Sauver Le Darfour dans le monde

Des milices tuent une soixantaine de personnes au Darfour

Reuters, 03 Novembre 2006

Des milices arabes ont attaqué des camps de réfugiés au Darfour, province de l'ouest du Soudan, faisant une soixantaine de morts dont une moitié d'enfants, ont accusé vendredi des rebelles.
L'Onu fait état pour sa part de 27 enfants de moins de douze ans tués dans ces raids.

Les attaques ont eu lieu les 29 et 30 octobre dans la région de Djebel Moun et ont notamment visé un camp abritant 3.500 personnes qui avaient fui les violences, a précisé Marie Okabe, porte-parole de l'Onu.

Le secrétaire général des Nations unies, Kofi Annan, a appelé toutes les parties à cesser les affrontements dans cette région et il a demandé au gouvernement soudanais de tout faire pour protéger les civils de ces attaques, a indiqué Okabe.

"Le gouvernement a entrepris de mobiliser largement les (milices arabes) Djandjaouids, notamment dans le Darfour-Ouest, parce qu'ils veulent nettoyer la zone et progresser vers le nord le long de la frontière pour nous battre", a déclaré Bahr Idriss Abu Garda, un des chefs du Front de la rédemption nationale (NRF).

Selon cette alliance rebelle, les raids des milices ont fait 63 morts, dont 33 enfants.

La force de l'Union africaine, censée surveillée un accord de paix largement ignoré par les protagonistes du conflit, a déclaré pour sa part que les attaques menées contre quatre villages du Djebel Moun ont pu faire jusqu'à 92 morts.

Les soldats de l'UA signalent également des bombardements réguliers par l'aviation gouvernementale dans un secteur proche de la ville de Tine, à la frontière soudano-tchadienne.

DÉMENTI DE KHARTOUM

Des responsables soudanais ont démenti ces informations, affirmant ne pas avoir mobilisé les milices arabes ni utilisé ses Antonov, ce qui équivaudrait à une violation des résolutions de l'Onu.

Depuis le début des combats au Darfour en 2003, plus de 200.000 personnes ont été tuées et 2,5 millions ont dû fuir leur domicile pour se réfugier dans des camps.
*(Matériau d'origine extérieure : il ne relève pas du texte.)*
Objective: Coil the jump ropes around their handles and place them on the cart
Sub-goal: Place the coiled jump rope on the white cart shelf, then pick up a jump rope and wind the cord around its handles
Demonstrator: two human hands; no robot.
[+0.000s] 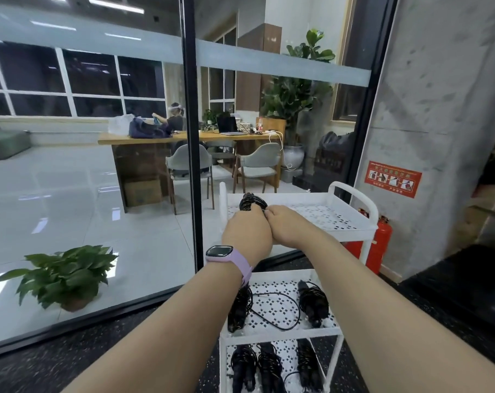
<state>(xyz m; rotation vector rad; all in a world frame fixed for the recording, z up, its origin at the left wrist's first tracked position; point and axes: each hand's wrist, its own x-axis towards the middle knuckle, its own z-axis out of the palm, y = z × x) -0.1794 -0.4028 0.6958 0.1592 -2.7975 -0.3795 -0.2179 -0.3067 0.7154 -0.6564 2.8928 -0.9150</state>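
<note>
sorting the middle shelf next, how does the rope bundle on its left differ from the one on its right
The left bundle is loosely wound, with a long loop of cord trailing out across the middle shelf; the right bundle is wound tight, with only small loops sticking out. The left one is partly hidden behind the left forearm, while the right one is in full view. Both are black and lie lengthwise on the perforated white shelf.

A leafy green potted plant is set on the glossy tiled floor behind a glass partition with a black vertical frame. Further back, a long wooden table is flanked by grey chairs, and an open laptop is placed on it. A red fire extinguisher is stood against a grey concrete pillar bearing a red instruction sticker.
</note>
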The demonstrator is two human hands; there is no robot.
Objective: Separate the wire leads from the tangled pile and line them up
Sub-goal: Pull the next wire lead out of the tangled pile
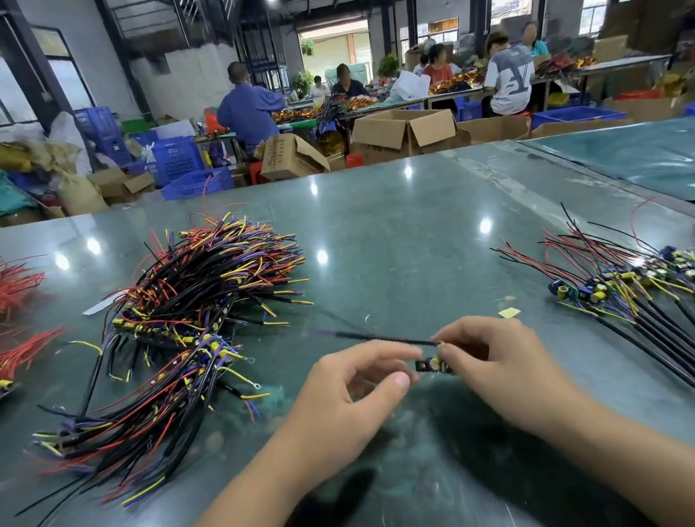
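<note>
A glossy grey-green worktable (398, 230) carries a tangled heap of black, red, yellow and purple wire leads (192, 295) at left and a combed-out row of leads (657, 304) at right.
</note>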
Le conflit oppose essentiellement les rebelles non arabes au gouvernement dominé par les Arabes, associé aux milices Djandjaouids.

En déplacement à Pékin pour le sommet Chine/Afrique, le président soudanais Omar Hassan al Bachir a de nouveau refusé le déploiement d'une force de maintien de la paix de l'Onu au Darfour.

Il a également contesté la réalité des bilans du conflit, affirmant que 10.000 personnes "seulement" avaient été tuées depuis 2003 au Darfour.

"Pour ce qui est d'une force onusienne de maintien de la paix, nous avons décidé que l'impact du déploiement d'une telle armée dans notre pays serait le même que ce qui est en cours en Irak", a-t-il dit lors d'une conférence de presse.

L'Onu envisage d'envoyer 22.500 casques bleus au Darfour, dans l'ouest du Soudan.

"Nous apprécions le soutien que nous a apporté la Chine au Conseil de sécurité, l'insistance sur le fait que le soutien du Soudan doit être recherché avant l'adoption d'une résolution", a poursuivi le président soudanais.

La veille, le président chinois Hu Jintao, dont le pays dispose d'un droit de veto au Conseil de sécurité de l'Onu, avait dit comprendre les préoccupations du Soudan concernant le Darfour.

La Chine a d'importants intérêts commerciaux au Soudan, qui lui vend de grandes quantités de pétrole (plus de 14 millions de barils pour la seule année en cours). Elle est, entre autres, un important fournisseur d'armes au régime de Khartoum.